My favourite part of the evening was being able to get in the DJ box with the legendary Matt Hibbert on the decks and watch the balloon drop (see the video above!) One of my friends had such a miserable look on his face the whole time we were in there dancing, I couldn’t understand it – he’d been having a ball earlier. When I pulled him up on it the next day he revealed he was absolutely buzzing but deliberately looked moody so anyone looking up would think “God, that guy’s so lucky to be up there but he’s fed up. Ungrateful bastard.” He’s an arsehole but an elaborate, funny one.
*is there anything more mid twenties than learning you can’t have a blag WKD without feeling like you’re going to die?
Last year’s Med
If you’re lucky enough to still be a student, here’s some life advice courtesy of me, a 26 year old who’s kinda got her shit together:
1. Start going to ALL your lectures and seminars because it’s going to hit you like a bus when you enter the real world and you’re used to only churning out three hour weeks, at most. All you have to do is put on sweats, attempt to wash off the previous night’s club stamp and sit at the back smelling – easy.
2. Sleep with whoever you want. Seriously, sleep with your next door neighbour, if you want. Sleep with your ex if you fancy it.
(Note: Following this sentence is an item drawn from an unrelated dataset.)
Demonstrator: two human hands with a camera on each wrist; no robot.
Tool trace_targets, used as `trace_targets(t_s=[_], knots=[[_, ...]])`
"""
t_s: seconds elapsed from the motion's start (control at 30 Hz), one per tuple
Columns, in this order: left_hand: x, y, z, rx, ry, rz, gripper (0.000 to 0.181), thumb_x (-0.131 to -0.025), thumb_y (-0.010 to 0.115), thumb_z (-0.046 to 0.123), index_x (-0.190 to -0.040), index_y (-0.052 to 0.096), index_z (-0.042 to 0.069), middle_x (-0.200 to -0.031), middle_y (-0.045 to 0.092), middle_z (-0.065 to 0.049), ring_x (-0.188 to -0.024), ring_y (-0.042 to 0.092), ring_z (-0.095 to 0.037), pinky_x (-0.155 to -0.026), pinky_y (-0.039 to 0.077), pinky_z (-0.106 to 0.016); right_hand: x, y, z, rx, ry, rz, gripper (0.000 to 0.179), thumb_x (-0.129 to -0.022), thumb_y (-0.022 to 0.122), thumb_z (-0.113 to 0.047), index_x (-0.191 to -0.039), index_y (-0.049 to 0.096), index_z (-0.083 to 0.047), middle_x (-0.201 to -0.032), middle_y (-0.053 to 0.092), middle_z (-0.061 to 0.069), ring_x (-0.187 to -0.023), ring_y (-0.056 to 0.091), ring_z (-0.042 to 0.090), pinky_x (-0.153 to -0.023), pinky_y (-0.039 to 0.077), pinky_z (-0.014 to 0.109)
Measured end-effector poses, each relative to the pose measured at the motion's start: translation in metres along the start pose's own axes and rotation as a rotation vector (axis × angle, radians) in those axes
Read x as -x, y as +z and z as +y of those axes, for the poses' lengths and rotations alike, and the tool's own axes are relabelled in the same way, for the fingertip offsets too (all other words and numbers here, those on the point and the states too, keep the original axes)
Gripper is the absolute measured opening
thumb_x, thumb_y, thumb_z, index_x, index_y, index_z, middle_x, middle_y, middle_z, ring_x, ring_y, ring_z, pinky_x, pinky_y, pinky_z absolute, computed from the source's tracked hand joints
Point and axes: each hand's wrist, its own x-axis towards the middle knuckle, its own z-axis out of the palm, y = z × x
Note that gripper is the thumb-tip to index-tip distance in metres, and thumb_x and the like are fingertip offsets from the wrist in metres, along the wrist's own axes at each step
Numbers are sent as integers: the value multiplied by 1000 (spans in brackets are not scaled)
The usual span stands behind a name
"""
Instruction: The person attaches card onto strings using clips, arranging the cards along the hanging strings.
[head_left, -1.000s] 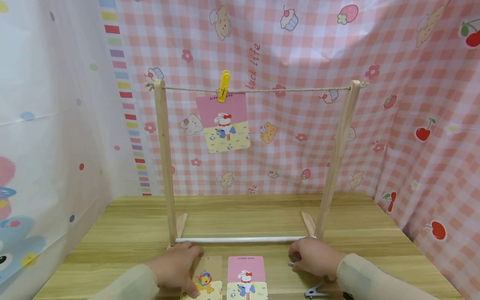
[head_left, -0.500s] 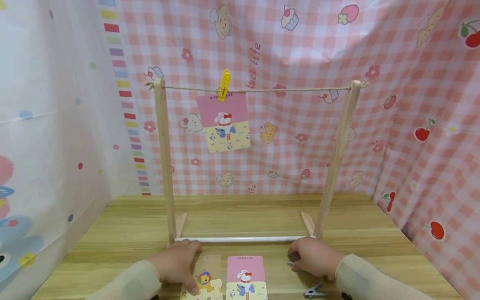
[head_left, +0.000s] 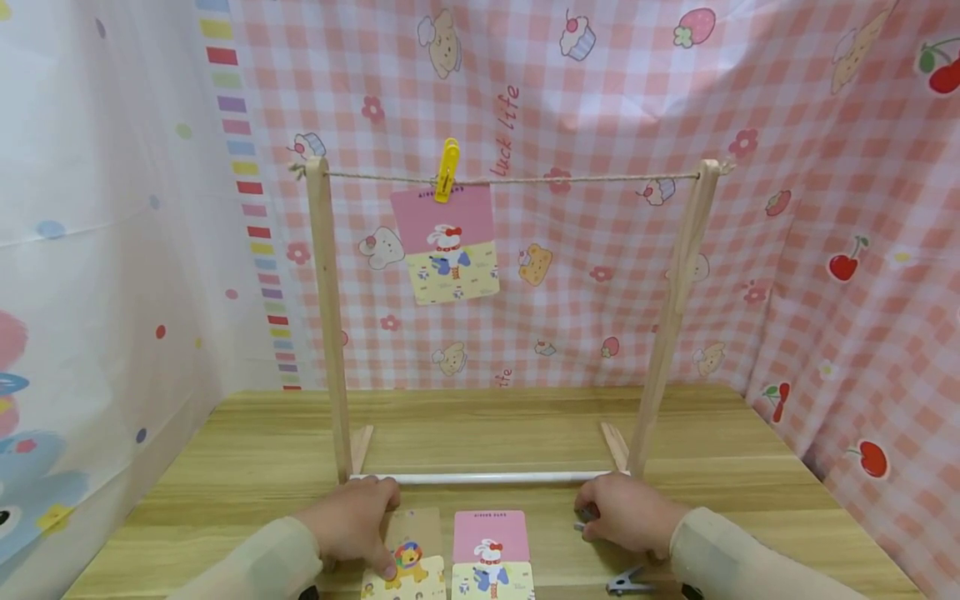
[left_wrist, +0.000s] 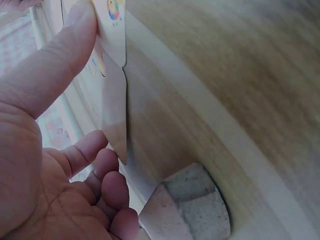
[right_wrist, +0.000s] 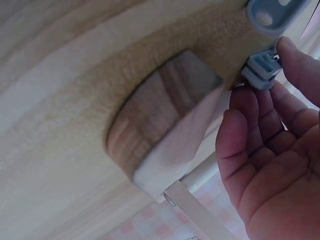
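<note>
My left hand [head_left: 352, 521] lies over the left side of a tan-and-yellow lion card [head_left: 420, 533]. Its thumb touches the card's face, and its other fingers bend loosely by the card's far edge. To the right lies a pink-and-yellow rabbit card [head_left: 491, 537], flat on the table. My right hand [head_left: 630, 512] pinches a grey clothespin [right_wrist: 262, 70] between thumb and fingers, low over the table. A second grey clothespin [head_left: 630, 582] lies just below that hand. On the string [head_left: 592, 179] hangs another rabbit card [head_left: 450, 242], held by a yellow clothespin [head_left: 447, 171].
A wooden frame [head_left: 330, 325] with two posts and a white crossbar [head_left: 487, 478] stands behind my hands. The wooden table [head_left: 487, 425] reaches back to a pink checked curtain [head_left: 585, 317]. A dotted white cloth [head_left: 150, 275] hangs at the left.
My left thumb has shifted slightly on the lion card. The right hand has stayed in place with its clothespin, and the hanging card looks the same.
</note>
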Motion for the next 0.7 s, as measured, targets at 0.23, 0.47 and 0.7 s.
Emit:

Because as soon as you graduate and become a proper grown up, getting laid just isn’t as easy. You can’t sleep with your neighbour as he’s most likely married, and you sure as hell can’t sleep with your ex without opening yourself up to a few days of self loathing about what direction your life is heading in. No, have fun at uni and don’t let anyone judge you.
3. GO TO MEDICATION WHILE YOU CAN. It’s not going to be their forever *sobs* and neither will you be a student forever. Sure, you’ll have a bit more disposable income when you’re older and be sipping elaborate cocktails in fancy bars with names you can’t pronounce, and that’s fun too, but nothing compares to those nights in Medication.
Vodka RedBulls in Plazzy Cups > Any Fancy Cocktail. IDST.
Halloween is always special at Medication so head over there tomorrow in a boss costume and have an absolute ball.
It’s never ticketed (don’t believe any club promotor mings from other venues that say otherwise) so there’s room for 2000 of you to pay on the door but they do lock out so don’t leave it to the last minute to head over.
Here’s Matt Hibbert’s Halloween Med Mix to get you in the mood.
See you there tonight, if Dodgy Gaz from the pub has got my blag Student ID sorted.